> What to do:
Only the lines holding the word "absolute" are wanted; copy each of them from the listing.

> Raw data:
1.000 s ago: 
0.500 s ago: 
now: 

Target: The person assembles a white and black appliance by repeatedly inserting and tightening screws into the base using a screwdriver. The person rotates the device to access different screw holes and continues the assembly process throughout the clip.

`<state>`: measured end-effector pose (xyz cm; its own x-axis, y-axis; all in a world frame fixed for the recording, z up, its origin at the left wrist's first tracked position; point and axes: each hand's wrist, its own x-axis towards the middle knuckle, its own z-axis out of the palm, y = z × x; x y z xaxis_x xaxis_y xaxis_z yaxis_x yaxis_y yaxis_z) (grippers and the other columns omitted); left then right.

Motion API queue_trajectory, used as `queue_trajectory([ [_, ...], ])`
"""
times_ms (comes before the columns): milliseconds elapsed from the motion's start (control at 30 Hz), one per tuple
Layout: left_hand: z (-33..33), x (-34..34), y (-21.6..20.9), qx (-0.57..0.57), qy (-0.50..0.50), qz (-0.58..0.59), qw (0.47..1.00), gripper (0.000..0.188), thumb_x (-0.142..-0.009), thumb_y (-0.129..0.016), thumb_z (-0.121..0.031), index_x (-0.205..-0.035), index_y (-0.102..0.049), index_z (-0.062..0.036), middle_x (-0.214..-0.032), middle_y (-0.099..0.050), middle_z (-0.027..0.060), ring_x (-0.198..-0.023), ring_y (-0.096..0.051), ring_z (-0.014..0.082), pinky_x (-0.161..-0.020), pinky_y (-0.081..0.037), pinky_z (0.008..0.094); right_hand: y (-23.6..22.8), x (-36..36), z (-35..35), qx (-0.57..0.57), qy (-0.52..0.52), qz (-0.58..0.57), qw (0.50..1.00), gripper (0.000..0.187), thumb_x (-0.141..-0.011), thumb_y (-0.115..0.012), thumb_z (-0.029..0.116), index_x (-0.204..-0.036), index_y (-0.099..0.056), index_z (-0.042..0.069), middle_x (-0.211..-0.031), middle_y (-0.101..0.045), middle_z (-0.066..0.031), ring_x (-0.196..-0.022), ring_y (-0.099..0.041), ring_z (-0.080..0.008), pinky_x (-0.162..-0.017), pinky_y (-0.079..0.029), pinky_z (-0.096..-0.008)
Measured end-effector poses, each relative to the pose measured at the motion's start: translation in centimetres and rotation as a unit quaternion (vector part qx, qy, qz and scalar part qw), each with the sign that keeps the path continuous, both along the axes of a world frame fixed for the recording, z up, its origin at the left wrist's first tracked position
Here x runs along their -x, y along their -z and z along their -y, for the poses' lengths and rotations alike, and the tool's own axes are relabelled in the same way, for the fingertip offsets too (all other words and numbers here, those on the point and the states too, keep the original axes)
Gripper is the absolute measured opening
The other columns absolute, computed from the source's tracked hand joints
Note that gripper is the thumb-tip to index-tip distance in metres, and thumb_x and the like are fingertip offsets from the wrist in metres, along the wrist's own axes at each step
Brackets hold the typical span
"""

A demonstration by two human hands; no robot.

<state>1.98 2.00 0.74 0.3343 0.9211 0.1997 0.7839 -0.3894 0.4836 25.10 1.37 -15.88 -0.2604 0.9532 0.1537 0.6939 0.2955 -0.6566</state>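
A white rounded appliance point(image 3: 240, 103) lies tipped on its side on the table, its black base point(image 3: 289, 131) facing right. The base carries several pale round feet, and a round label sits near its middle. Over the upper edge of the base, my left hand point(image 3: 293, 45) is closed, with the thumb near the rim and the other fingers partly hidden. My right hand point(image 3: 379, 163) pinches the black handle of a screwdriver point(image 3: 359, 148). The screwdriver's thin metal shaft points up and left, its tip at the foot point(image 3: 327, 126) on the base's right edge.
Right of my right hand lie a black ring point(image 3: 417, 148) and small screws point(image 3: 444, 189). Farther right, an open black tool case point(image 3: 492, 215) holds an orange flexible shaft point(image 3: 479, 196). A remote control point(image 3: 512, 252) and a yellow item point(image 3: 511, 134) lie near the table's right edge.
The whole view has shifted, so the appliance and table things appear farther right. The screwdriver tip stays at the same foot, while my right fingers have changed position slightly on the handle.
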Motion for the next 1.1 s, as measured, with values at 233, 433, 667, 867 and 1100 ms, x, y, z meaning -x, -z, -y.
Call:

> Task result:
Gripper is the absolute measured opening
The other columns absolute, computed from the source's tracked hand joints

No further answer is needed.